* [What the task requires] Using the records below, quote only the span that opens with the line containing "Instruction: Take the" and closes with the line containing "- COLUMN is", exactly and inclusively.

(Dataset items)
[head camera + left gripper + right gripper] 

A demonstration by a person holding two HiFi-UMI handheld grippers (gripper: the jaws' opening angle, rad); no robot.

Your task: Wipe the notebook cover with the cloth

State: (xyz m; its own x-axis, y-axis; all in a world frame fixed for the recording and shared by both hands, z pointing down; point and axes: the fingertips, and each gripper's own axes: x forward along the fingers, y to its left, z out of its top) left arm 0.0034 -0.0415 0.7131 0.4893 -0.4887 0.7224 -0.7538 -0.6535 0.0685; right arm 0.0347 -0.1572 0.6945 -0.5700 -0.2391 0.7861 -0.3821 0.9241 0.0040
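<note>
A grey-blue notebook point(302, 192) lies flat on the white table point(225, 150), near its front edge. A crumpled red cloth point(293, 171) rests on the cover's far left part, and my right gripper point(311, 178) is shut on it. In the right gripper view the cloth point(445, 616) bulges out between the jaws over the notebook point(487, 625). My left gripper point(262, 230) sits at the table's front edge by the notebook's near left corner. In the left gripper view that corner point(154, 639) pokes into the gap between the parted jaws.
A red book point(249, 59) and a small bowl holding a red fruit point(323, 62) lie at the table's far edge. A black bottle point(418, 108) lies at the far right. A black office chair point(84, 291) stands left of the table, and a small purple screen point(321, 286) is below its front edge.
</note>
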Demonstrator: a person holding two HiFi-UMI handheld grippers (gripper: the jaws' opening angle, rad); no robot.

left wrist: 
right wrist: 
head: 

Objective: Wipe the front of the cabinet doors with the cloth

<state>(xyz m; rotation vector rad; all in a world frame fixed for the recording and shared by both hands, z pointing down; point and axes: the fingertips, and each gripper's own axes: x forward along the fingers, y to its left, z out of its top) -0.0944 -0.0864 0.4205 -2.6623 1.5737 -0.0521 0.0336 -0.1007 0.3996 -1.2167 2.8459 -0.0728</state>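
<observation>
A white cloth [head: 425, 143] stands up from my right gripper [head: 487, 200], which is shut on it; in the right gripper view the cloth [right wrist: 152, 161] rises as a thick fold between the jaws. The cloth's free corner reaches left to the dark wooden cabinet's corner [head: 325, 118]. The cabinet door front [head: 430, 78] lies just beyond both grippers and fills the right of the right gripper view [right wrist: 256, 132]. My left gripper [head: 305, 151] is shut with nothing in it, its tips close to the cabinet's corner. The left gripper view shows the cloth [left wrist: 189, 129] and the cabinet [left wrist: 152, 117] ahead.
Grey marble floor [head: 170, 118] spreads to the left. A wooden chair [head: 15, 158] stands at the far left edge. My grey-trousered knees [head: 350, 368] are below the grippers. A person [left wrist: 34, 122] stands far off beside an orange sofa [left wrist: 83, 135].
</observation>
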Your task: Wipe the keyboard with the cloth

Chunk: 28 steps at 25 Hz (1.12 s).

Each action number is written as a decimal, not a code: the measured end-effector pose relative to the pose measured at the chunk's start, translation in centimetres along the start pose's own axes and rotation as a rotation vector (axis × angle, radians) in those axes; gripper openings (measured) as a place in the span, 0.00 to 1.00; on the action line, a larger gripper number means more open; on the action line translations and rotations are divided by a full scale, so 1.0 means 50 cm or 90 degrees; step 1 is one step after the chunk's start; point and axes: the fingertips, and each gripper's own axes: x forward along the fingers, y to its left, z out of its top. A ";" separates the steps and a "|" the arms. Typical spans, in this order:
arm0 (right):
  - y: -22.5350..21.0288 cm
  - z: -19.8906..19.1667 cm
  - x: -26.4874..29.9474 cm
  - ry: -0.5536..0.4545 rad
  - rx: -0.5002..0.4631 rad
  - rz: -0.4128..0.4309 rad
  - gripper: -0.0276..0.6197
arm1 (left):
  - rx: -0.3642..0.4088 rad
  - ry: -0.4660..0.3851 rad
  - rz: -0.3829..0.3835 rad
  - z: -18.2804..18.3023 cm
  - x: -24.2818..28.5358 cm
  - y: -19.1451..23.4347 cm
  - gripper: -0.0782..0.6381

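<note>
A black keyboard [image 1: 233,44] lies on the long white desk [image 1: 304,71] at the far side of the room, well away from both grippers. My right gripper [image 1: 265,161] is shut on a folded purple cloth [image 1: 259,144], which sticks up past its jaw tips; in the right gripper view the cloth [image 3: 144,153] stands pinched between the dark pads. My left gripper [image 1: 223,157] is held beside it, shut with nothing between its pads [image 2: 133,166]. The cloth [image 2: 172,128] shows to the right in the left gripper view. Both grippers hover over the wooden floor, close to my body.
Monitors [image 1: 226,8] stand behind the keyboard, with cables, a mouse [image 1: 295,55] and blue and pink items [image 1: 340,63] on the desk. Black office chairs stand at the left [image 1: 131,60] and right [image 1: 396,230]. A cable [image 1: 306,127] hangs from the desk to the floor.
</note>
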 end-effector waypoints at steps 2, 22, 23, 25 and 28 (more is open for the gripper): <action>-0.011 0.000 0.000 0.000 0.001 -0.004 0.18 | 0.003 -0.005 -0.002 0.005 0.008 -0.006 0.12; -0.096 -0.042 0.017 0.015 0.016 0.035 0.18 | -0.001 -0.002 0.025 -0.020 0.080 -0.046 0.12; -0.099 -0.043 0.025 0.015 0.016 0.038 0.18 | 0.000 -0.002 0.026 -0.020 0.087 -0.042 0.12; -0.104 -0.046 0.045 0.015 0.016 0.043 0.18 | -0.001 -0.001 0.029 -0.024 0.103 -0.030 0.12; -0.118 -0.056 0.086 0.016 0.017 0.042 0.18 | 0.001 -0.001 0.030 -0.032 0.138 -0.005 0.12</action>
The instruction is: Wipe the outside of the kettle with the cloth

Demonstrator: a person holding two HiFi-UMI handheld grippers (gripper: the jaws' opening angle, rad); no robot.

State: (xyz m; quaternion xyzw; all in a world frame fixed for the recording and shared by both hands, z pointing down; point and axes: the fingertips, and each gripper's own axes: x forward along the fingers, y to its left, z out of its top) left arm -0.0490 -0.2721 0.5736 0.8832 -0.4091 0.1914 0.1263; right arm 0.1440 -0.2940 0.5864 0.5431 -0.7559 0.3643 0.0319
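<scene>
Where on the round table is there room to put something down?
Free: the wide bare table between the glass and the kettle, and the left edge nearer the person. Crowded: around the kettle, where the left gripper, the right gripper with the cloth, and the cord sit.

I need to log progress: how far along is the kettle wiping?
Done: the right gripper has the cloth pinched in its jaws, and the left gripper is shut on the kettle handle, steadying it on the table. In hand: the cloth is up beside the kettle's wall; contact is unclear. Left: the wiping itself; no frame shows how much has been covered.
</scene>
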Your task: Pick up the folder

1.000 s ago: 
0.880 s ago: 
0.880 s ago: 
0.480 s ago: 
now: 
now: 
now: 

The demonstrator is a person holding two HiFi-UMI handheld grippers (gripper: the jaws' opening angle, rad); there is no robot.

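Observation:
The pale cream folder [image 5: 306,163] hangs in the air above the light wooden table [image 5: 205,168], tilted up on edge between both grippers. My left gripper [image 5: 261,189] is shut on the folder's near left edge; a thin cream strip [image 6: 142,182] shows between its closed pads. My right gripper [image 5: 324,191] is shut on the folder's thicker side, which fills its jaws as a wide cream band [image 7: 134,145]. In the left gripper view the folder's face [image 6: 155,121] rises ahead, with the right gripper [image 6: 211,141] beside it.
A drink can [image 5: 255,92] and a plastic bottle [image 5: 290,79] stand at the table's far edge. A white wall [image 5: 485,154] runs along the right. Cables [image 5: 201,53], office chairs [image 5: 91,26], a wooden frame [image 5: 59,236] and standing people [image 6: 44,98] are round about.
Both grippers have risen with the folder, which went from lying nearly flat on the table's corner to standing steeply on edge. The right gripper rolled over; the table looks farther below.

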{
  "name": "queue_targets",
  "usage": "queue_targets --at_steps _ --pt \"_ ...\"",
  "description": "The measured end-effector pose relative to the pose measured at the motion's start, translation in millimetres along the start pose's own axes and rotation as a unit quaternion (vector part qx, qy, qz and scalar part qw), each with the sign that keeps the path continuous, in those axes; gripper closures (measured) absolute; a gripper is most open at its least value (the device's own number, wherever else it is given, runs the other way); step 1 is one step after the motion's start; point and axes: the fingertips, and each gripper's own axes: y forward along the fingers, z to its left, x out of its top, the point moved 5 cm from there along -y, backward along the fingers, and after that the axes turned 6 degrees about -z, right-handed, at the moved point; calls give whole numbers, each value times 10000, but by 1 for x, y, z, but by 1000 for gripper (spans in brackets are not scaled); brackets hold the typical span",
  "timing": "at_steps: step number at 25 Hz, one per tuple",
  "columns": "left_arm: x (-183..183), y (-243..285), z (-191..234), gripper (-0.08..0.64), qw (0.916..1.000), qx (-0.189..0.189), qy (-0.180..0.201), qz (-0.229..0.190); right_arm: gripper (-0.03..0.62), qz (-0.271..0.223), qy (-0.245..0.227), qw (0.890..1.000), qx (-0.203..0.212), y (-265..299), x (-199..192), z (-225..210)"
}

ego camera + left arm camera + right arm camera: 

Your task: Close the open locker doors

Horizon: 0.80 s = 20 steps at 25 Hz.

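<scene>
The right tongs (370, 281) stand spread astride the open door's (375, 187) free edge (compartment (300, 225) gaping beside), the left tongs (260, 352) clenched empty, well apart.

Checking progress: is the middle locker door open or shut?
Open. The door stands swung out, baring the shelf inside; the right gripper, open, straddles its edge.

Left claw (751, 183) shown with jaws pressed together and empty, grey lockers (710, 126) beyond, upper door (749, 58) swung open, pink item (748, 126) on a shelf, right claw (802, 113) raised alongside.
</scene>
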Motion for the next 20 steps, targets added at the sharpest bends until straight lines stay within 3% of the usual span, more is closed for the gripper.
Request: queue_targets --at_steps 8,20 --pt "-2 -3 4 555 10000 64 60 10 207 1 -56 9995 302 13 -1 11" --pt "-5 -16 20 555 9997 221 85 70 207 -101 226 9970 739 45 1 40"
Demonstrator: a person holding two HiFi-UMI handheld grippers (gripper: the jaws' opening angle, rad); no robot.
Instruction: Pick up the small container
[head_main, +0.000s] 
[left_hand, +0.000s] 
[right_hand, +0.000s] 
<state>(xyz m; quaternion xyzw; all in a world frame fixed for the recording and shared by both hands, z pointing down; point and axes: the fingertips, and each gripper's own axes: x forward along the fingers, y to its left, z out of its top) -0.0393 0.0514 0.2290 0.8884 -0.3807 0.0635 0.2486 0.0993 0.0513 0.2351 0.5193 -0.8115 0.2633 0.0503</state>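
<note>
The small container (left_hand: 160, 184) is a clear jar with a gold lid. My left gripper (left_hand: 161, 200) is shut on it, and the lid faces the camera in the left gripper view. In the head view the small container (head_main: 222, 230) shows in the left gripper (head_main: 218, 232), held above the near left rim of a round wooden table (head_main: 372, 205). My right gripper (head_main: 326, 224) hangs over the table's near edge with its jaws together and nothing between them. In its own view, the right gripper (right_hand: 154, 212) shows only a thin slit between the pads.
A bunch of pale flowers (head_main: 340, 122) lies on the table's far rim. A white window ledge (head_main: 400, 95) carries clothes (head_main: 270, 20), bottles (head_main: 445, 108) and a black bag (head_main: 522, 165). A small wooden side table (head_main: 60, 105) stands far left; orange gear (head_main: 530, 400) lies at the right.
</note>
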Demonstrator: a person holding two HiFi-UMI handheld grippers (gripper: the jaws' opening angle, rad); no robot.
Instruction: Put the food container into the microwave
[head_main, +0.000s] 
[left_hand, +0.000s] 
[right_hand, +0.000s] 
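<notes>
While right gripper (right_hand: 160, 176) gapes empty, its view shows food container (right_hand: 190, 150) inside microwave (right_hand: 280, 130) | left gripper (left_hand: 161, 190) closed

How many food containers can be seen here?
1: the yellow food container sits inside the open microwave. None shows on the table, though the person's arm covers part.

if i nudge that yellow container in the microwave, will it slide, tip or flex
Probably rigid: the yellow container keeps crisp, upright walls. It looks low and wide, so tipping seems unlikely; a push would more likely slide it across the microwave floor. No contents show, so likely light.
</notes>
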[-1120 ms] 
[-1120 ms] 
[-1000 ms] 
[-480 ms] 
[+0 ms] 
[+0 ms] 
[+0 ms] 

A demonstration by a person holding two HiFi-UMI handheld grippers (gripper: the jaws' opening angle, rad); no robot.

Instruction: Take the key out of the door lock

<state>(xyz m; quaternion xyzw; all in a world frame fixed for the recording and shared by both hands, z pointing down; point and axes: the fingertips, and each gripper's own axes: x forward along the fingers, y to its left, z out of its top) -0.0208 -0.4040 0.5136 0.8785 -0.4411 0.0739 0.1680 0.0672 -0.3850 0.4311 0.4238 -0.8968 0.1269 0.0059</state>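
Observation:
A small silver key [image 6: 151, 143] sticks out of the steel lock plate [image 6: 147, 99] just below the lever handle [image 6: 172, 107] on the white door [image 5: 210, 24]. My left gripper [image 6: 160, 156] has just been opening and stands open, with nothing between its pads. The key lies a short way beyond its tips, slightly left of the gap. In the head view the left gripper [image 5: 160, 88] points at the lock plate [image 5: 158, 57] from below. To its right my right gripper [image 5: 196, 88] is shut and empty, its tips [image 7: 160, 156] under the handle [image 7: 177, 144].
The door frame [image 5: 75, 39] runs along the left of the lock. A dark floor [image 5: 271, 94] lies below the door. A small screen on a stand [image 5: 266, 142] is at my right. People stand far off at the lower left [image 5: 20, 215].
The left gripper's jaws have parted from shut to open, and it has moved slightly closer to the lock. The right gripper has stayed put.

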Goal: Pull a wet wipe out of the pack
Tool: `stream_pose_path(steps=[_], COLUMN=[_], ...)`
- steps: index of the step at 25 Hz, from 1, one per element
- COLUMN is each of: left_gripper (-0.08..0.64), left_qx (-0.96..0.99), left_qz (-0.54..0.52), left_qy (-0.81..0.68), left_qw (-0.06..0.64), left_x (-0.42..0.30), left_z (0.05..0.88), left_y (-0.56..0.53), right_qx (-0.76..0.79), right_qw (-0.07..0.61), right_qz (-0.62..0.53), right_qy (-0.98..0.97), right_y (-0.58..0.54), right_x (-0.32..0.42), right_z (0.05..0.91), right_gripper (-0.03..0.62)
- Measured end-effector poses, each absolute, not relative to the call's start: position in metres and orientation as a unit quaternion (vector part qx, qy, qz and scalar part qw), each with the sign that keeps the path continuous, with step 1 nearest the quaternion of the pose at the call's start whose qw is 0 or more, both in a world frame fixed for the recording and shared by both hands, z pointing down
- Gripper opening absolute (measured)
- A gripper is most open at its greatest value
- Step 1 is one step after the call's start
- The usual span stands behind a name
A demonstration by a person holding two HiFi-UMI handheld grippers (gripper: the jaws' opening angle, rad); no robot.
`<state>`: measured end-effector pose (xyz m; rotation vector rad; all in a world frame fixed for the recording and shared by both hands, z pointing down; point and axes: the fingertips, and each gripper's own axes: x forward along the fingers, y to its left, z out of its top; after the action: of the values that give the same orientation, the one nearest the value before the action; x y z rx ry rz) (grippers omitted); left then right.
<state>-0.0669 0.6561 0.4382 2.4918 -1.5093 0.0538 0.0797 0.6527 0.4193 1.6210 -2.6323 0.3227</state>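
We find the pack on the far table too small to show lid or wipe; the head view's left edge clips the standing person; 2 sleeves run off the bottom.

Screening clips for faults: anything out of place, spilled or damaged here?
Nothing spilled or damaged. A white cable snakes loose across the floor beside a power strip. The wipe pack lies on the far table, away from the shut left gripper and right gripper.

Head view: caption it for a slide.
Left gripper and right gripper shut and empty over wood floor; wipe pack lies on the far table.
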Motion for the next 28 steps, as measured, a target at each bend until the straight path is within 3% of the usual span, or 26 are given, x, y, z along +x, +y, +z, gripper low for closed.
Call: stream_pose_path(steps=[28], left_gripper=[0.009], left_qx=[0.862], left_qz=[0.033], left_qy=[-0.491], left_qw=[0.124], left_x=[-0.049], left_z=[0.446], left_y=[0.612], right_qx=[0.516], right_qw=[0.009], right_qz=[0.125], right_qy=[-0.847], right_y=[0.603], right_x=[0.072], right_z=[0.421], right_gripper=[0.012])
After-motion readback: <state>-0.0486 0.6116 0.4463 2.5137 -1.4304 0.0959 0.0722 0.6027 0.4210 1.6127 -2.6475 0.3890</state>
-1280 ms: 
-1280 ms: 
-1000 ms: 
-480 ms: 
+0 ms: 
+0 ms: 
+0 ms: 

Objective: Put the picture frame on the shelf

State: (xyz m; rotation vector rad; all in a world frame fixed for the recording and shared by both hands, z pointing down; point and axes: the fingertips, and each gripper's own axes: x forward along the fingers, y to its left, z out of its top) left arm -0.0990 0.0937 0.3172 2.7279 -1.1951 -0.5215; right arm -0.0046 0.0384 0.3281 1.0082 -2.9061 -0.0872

* [Task output]
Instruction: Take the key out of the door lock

<state>(xyz m; quaternion xyzw; all in a world frame fixed for the recording and shared by both hands, z pointing down; point and axes: the fingertips, and each gripper's own axes: x forward along the fingers, y to its left, z out of its top) -0.0208 -0.4040 0.5136 0.8785 -0.4411 0.0739 0.1680 0.0672 -0.3850 0.4311 0.4238 -0.8968 0.1269 0.0059</state>
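Observation:
A small silver key [image 6: 151, 143] sticks out of the steel lock plate [image 6: 147, 99] just below the lever handle [image 6: 172, 107] on the white door [image 5: 210, 24]. My left gripper [image 6: 160, 156] has just been opening and stands open, with nothing between its pads. The key lies a short way beyond its tips, slightly left of the gap. In the head view the left gripper [image 5: 160, 88] points at the lock plate [image 5: 158, 57] from below. To its right my right gripper [image 5: 196, 88] is shut and empty, its tips [image 7: 160, 156] under the handle [image 7: 177, 144].
The door frame [image 5: 75, 39] runs along the left of the lock. A dark floor [image 5: 271, 94] lies below the door. A small screen on a stand [image 5: 266, 142] is at my right. People stand far off at the lower left [image 5: 20, 215].
The left gripper's jaws have parted from shut to open, and it has moved slightly closer to the lock. The right gripper has stayed put.
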
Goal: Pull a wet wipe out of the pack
Tool: `stream_pose_path(steps=[_], COLUMN=[_], ...)`
- steps: index of the step at 25 Hz, from 1, one per element
- COLUMN is each of: left_gripper (-0.08..0.64), left_qx (-0.96..0.99), left_qz (-0.54..0.52), left_qy (-0.81..0.68), left_qw (-0.06..0.64), left_x (-0.42..0.30), left_z (0.05..0.88), left_y (-0.56..0.53), right_qx (-0.76..0.79), right_qw (-0.07..0.61), right_qz (-0.62..0.53), right_qy (-0.98..0.97), right_y (-0.58..0.54), right_x (-0.32..0.42), right_z (0.05..0.91), right_gripper (-0.03..0.62)

The full answer has been given.